# Apple! Fix your Windows 7 drivers and overheating problems NOW



## happykoala (Jan 8, 2010)

I am entirely unsatisfied with the Windows 7 support that the Bootcamp 3.0 drivers supplied with Mac OSX 10.6 give. 

This refers to the commercial, licensed version of Windows 7 Ultimate with Mac OSX 10.6 Bootcamp drivers installed.

While I find the Windows 7 Ultimate experience on my Macbook Pro to be in general quite pleasant, it has some significant problems.

1. Suspend / Resume does not work. When closing the lid, the OS continues running, sometimes - which leads to dangerously excessive heat build up as the fans appear to stop.

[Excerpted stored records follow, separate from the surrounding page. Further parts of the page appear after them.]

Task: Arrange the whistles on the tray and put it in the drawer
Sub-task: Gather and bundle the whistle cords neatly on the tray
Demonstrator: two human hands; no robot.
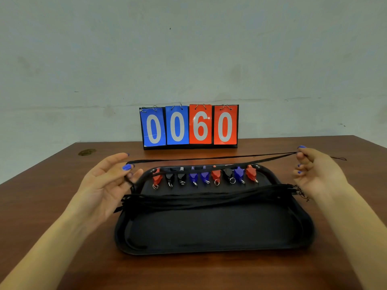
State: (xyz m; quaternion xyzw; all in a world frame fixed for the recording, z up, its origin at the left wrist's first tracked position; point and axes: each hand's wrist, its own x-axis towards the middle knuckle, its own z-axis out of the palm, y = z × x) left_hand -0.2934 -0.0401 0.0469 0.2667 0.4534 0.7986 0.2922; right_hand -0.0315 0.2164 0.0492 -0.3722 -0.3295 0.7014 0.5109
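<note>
Here, a black rectangular plastic tray (209, 233) is lying on the brown wooden table (62, 268), between the hands. The left hand (106, 183) and right hand (314, 172) are pinching a black lanyard cord (209, 158) taut above nine red, black and blue whistles (205, 176). Beyond the grip, a flip scoreboard (189, 126) is showing 0060.

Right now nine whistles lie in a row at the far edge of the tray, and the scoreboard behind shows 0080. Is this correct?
Not quite. The head view shows the scoreboard reading 0060, not 0080. The nine whistles do lie in a row at the far edge of the tray.
</note>
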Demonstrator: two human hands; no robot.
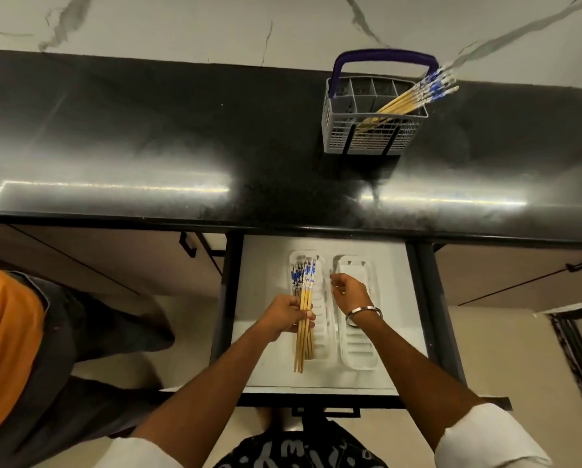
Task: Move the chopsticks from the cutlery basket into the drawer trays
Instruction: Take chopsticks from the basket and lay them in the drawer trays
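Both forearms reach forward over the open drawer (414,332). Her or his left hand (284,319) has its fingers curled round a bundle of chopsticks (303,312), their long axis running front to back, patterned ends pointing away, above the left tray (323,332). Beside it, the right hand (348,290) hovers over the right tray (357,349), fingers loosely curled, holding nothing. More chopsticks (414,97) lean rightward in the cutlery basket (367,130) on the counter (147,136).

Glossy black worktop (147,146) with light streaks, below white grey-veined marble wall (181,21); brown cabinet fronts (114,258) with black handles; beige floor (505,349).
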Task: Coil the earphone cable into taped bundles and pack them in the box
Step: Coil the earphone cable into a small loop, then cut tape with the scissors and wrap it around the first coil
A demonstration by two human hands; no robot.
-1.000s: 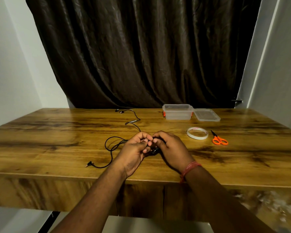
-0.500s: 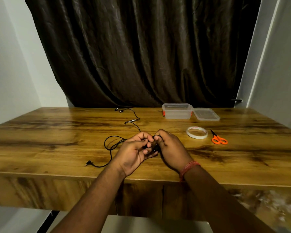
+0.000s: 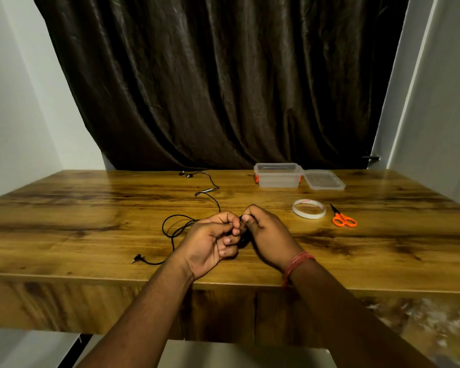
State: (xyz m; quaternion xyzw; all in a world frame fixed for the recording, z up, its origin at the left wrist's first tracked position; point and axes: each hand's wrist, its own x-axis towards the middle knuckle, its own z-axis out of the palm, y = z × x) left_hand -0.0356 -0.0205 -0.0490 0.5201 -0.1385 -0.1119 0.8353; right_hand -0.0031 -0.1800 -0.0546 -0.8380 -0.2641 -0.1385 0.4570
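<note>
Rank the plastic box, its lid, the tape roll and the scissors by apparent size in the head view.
1. plastic box and lid: look close in size, too alike to rank.
2. tape roll
3. scissors: nearly the roll's size, so this order is unsure.

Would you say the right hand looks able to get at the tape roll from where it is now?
Probably yes: the tape roll lies on bare table just right of the right hand, nothing between them. But that hand pinches the earphone cable with the left hand.

One head-worn wide-angle view looks forward and down across the glossy brown wooden table [image 3: 91, 235], close over its near edge, facing the dark pleated curtain [image 3: 223, 88] behind.
</note>
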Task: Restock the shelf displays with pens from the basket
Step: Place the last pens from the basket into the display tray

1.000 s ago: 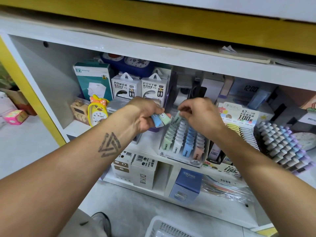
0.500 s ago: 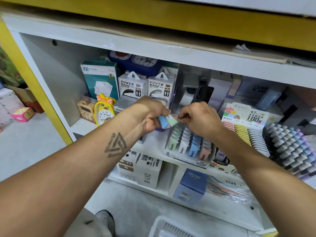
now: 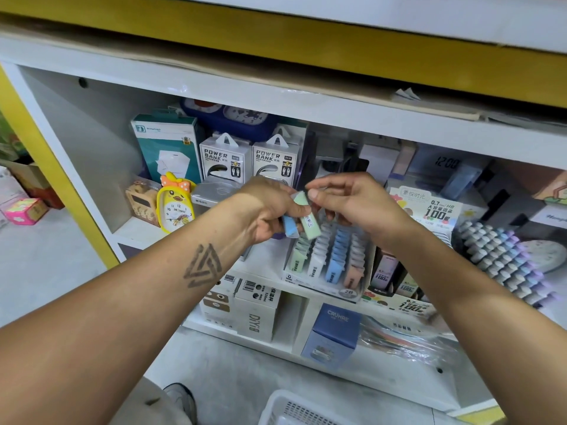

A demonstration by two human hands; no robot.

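You face a white shelf [image 3: 276,96] with yellow trim, stocked with power bank boxes [image 3: 225,159] and a duck clock [image 3: 175,205]; a white basket [image 3: 294,409] sits on the grey floor below. Your left hand [image 3: 267,210] is closed around a blue lead case [image 3: 290,225] and a green lead case [image 3: 308,217], just above the display tray [image 3: 325,265]. Your right hand [image 3: 352,204] pinches the green one's top end.

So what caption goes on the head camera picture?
Left hand holds green and blue packs; right hand pinches the green one above the display box.
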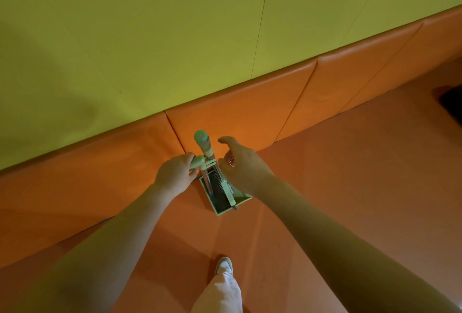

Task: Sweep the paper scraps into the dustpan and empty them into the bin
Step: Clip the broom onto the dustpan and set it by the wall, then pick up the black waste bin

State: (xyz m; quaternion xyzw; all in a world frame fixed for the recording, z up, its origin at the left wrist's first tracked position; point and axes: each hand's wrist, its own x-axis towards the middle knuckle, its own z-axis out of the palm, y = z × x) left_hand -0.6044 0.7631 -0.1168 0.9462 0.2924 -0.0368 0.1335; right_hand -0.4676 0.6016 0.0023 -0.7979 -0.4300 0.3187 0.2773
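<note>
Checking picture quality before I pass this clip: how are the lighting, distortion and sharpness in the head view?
Head view: dim and warm, colours muddy; a broad soft shadow lies on the green wall; wide-angle bending curves the wall's base line and stretches both forearms; left hand, right hand and dustpan are slightly soft but legible; no glare.

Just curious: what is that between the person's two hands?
In the head view, the upright green broom handle stands between the left hand and the open right hand, above the dustpan.
</note>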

2. When leaving the laptop lid open and the laptop unused for a period of time - the machine will simply go black. I suppose its suspended, but the only way to bring the machine out of this state is to fully power cycle the machine, leading to a Microsoft message that Windows shutdown improperly. Repeating this over a number of times leads eventually to Windows requiring a chkdsk at bootup - something takes almost 3 hours to complete on my 50gb BOOTCAMP partition.

3. Temperature control is appalling. The laptop in general runs dangerously hot when booted into windows 7, I have even burnt my thigh as a result. 

4. My Apple Bluetooth Wireless keyboard works inconsistently and the pairing is nearly impossible to set up, requiring a bizarre process of switching bluetooth drivers.

5. Why is the Airport basestation + bonjour an obscure download on Apple.com and not detected as needed and available in the Bootcamp driver set? Or available via Apple software update? Surely the software would know its connected wirelessley to an Apple basestation?? 

As an Applecare customer and licensed user of both Microsoft and Apple software, really this situation is appalling. Apple should provide a working driver set that makes the laptop fully supported NOW. Windows 7 is out as a commercial product and enterprises are already adopting it.

If anybody knows a way of solving any of these problems in Windows 7, please do let me know. And Apple - fix your drivers so they resolve these problems before your laptops start blowing up through overheating.


----------



## FlyboyArt (Feb 23, 2010)

For an alternative choice, I used to use Parallels when I had to run a piece of Windows software and it worked flawlessly. Perhaps buying their package would fix your problem. Aaother product, Fusion, works in a similar fashion but I have no experience with it.


----------